Items from a data source
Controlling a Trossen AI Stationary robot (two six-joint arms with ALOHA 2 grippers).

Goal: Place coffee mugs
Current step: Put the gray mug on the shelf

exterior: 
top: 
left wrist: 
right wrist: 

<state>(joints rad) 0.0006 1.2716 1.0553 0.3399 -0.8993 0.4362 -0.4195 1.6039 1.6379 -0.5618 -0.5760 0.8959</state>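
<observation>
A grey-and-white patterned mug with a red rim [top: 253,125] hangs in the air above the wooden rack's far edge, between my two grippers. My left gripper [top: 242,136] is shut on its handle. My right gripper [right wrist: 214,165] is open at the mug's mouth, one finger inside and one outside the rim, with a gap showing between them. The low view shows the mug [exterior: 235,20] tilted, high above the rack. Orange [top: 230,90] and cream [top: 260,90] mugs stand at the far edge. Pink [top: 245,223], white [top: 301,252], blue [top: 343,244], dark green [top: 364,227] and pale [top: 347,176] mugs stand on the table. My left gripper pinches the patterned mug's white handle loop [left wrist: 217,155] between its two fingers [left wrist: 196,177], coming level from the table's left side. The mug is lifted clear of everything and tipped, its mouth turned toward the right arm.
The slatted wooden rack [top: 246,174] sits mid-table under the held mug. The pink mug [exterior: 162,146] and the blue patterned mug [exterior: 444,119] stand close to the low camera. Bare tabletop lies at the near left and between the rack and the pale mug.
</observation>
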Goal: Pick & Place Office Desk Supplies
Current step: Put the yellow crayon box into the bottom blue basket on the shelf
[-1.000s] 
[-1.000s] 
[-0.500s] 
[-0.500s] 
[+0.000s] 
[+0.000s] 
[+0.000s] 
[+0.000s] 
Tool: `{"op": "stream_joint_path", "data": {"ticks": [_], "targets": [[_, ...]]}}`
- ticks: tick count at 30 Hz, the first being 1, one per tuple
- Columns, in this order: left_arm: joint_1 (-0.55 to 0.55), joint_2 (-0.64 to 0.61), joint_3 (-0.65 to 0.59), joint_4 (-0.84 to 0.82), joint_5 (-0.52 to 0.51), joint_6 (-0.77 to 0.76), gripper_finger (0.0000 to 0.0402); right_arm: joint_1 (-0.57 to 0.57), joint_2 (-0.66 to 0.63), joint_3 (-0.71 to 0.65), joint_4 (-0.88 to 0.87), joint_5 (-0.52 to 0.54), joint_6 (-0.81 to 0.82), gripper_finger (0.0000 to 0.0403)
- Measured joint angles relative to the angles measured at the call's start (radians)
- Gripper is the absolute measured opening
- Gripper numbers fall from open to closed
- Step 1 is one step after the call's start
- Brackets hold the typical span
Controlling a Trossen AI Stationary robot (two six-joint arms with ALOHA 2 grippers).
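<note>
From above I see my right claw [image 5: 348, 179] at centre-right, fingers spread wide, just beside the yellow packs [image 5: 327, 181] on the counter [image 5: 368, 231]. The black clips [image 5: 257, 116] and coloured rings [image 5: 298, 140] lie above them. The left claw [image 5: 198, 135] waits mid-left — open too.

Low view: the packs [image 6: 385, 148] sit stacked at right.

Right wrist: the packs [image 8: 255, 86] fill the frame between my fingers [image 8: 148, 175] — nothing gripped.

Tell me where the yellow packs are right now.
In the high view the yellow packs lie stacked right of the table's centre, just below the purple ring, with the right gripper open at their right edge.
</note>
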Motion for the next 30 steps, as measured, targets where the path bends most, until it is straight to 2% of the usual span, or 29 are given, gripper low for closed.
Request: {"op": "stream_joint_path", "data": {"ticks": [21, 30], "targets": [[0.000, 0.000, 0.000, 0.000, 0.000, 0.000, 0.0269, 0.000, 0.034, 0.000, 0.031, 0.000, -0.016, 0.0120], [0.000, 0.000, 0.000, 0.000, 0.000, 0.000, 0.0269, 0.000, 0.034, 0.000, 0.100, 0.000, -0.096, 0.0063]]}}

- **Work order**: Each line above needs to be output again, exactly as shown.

- **Answer box**:
Controlling a Trossen AI Stationary robot (two six-joint arms with ALOHA 2 grippers).

Goal: Place coffee mugs
Current step: Put the gray mug on the shelf

exterior: 
top: 
left wrist: 
right wrist: 

<state>(joints rad) 0.0006 1.2716 1.0553 0.3399 -0.8993 0.4362 -0.4195 1.6039 1.6379 -0.5618 -0.5760 0.8959</state>
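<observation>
A grey-and-white patterned mug with a red rim [top: 253,125] hangs in the air above the wooden rack's far edge, between my two grippers. My left gripper [top: 242,136] is shut on its handle. My right gripper [right wrist: 214,165] is open at the mug's mouth, one finger inside and one outside the rim, with a gap showing between them. The low view shows the mug [exterior: 235,20] tilted, high above the rack. Orange [top: 230,90] and cream [top: 260,90] mugs stand at the far edge. Pink [top: 245,223], white [top: 301,252], blue [top: 343,244], dark green [top: 364,227] and pale [top: 347,176] mugs stand on the table. My left gripper pinches the patterned mug's white handle loop [left wrist: 217,155] between its two fingers [left wrist: 196,177], coming level from the table's left side. The mug is lifted clear of everything and tipped, its mouth turned toward the right arm.
The slatted wooden rack [top: 246,174] sits mid-table under the held mug. The pink mug [exterior: 162,146] and the blue patterned mug [exterior: 444,119] stand close to the low camera. Bare tabletop lies at the near left and between the rack and the pale mug.
</observation>
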Goal: Pick & Place Office Desk Supplies
Current step: Put the yellow crayon box into the bottom blue basket on the shelf
[-1.000s] 
[-1.000s] 
[-0.500s] 
[-0.500s] 
[+0.000s] 
[+0.000s] 
[+0.000s] 
[+0.000s] 
Tool: `{"op": "stream_joint_path", "data": {"ticks": [_], "targets": [[_, ...]]}}`
- ticks: tick count at 30 Hz, the first being 1, one per tuple
- Columns, in this order: left_arm: joint_1 (-0.55 to 0.55), joint_2 (-0.64 to 0.61), joint_3 (-0.65 to 0.59), joint_4 (-0.84 to 0.82), joint_5 (-0.52 to 0.51), joint_6 (-0.77 to 0.76), gripper_finger (0.0000 to 0.0402); right_arm: joint_1 (-0.57 to 0.57), joint_2 (-0.66 to 0.63), joint_3 (-0.71 to 0.65), joint_4 (-0.88 to 0.87), joint_5 (-0.52 to 0.54), joint_6 (-0.81 to 0.82), gripper_finger (0.0000 to 0.0403)
- Measured joint angles relative to the angles measured at the call's start (radians)
- Gripper is the absolute measured opening
- Gripper numbers fall from open to closed
- Step 1 is one step after the call's start
- Brackets hold the typical span
Controlling a Trossen AI Stationary robot (two six-joint arms with ALOHA 2 grippers).
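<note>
From above I see my right claw [image 5: 348, 179] at centre-right, fingers spread wide, just beside the yellow packs [image 5: 327, 181] on the counter [image 5: 368, 231]. The black clips [image 5: 257, 116] and coloured rings [image 5: 298, 140] lie above them. The left claw [image 5: 198, 135] waits mid-left — open too.

Low view: the packs [image 6: 385, 148] sit stacked at right.

Right wrist: the packs [image 8: 255, 86] fill the frame between my fingers [image 8: 148, 175] — nothing gripped.

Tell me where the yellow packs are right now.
In the high view the yellow packs lie stacked right of the table's centre, just below the purple ring, with the right gripper open at their right edge.
</note>
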Motion for the next 30 steps, as measured, targets where the path bends most, until it is straight to 2% of the usual span, or 29 are given, gripper low for closed.
Request: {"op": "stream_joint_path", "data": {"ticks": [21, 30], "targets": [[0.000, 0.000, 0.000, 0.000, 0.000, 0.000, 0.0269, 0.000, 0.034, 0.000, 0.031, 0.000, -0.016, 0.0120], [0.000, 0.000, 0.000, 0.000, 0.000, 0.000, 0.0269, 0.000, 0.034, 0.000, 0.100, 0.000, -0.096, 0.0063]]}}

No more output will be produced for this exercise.